_What is expected_. The result should be the full listing copied exactly, with no pictures in it.

Dataset content section start

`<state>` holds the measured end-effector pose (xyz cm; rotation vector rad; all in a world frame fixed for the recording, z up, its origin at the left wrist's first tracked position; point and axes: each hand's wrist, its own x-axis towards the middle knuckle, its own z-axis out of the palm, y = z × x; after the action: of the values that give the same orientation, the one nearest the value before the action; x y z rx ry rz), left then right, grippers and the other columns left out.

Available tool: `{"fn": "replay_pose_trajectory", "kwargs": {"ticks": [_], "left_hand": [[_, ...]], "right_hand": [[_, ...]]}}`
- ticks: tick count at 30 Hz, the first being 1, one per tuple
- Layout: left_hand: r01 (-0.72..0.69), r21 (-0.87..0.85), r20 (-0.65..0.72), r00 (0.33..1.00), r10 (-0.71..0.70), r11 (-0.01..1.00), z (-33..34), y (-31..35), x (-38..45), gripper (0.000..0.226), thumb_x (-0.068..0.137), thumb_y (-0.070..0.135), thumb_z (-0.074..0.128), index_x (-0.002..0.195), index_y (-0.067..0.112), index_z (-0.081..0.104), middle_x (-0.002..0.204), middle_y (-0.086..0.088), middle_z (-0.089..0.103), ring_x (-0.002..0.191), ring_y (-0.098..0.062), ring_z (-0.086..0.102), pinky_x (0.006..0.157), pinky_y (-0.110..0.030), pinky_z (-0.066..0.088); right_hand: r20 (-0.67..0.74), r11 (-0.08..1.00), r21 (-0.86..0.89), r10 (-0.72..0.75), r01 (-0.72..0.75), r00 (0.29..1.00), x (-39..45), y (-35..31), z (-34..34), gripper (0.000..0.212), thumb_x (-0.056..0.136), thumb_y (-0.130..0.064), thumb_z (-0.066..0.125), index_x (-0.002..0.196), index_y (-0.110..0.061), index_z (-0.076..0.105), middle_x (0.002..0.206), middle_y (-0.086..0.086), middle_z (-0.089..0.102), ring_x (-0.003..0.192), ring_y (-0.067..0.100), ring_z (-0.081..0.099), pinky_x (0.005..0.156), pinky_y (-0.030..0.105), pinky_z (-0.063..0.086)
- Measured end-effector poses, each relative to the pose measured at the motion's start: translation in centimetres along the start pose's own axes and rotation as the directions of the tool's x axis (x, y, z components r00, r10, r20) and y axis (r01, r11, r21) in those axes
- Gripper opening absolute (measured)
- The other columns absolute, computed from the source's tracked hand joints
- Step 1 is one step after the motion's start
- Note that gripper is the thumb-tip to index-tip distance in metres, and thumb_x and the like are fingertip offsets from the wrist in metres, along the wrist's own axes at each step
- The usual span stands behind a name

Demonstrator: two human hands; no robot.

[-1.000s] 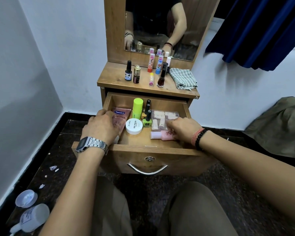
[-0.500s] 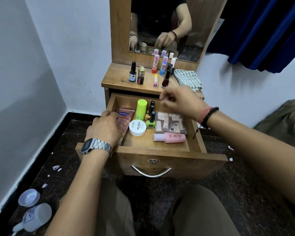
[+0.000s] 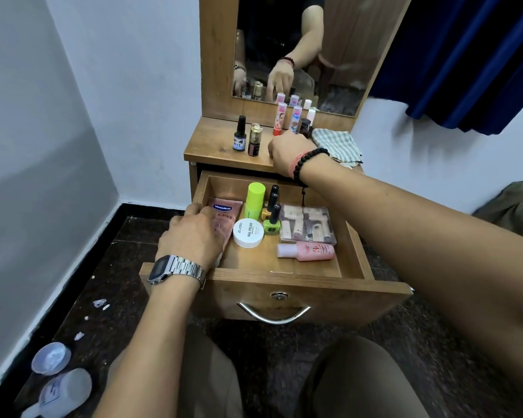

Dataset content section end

_Written reply_.
`<state>` holds the measured end-effector pose (xyz cm; rotation vector rad; all in a world frame fixed for the recording, z up, its origin at the left wrist's first tracked position; point and axes: each hand's wrist, its own x-axis towards the middle knuckle, its own z-axis out of the palm, y = z × x; after the action: of the values that give the same orientation, the one nearest the value before the action; x y z rx ry rz), left then right, grippers and the other columns left out.

Available tool: `{"fn": "replay_pose_trajectory", "kwargs": {"ticks": [_], "left_hand": [[_, ...]], "right_hand": [[_, ...]]}}`
- ticks: tick count at 30 Hz, the first being 1, one per tuple
- Layout: left_hand: r01 (-0.72..0.69), r21 (-0.87..0.85), r20 (-0.65..0.72), r00 (0.33..1.00), r10 (-0.71..0.70), r11 (-0.01..1.00), z (-33..34), y (-31..35), x (-38..45), gripper (0.000..0.226), thumb_x (-0.068..0.137), thumb_y (-0.070..0.135), thumb_z (-0.074..0.128), index_x (-0.002..0.195), index_y (-0.067..0.112), index_z (-0.081..0.104), middle_x (-0.002..0.204), middle_y (-0.086..0.088), middle_z (-0.089..0.103), ring_x (-0.002..0.191), ring_y (-0.098..0.062), ring_z (-0.086..0.102), pinky_x (0.006..0.157), pinky_y (-0.110..0.030), pinky_z (-0.066..0.088); right_hand: r20 (-0.67..0.74), r11 (-0.08..1.00), r21 (-0.86..0.89), r10 (-0.72..0.75), r01 (-0.72..0.75), r00 (0.29..1.00), x (-39..45), y (-35..31), z (-34..34), gripper (0.000..0.212), thumb_x (-0.056..0.136), thumb_y (-0.130..0.064), thumb_z (-0.066..0.125), index_x (-0.002..0.196), index_y (-0.110..0.061), index_z (-0.076..0.105), middle_x (0.002..0.206), middle_y (-0.086..0.086), middle_z (-0.089..0.102), ring_x (-0.003..0.192), ring_y (-0.067..0.100), ring_z (-0.081..0.099), pinky_x (0.005..0.156), pinky_y (-0.030..0.105), pinky_z (-0.063..0.086)
- Measured end-effector poses, each relative to the pose measured at the motion's start: translation in centimetres along the start pose's own axes and rotation as the directions of the tool's x axis (x, y, z components r00, r10, r20) and y axis (r01, r11, r21) in those axes
- Gripper opening absolute (measured)
- The other columns absolute, computed from the source's tracked hand joints
- Step 1 is one step after the motion's start
- Note that gripper is the thumb-tip to index-tip distance in metres, and thumb_x and the like are fingertip offsets from the wrist in metres, along the wrist's own axes at each step
- The usual span stands behind a name

Demonstrator: two human hands; no robot.

[-1.000s] 
[-0.500s] 
[+0.000s] 

No more output will be produced for this exercise.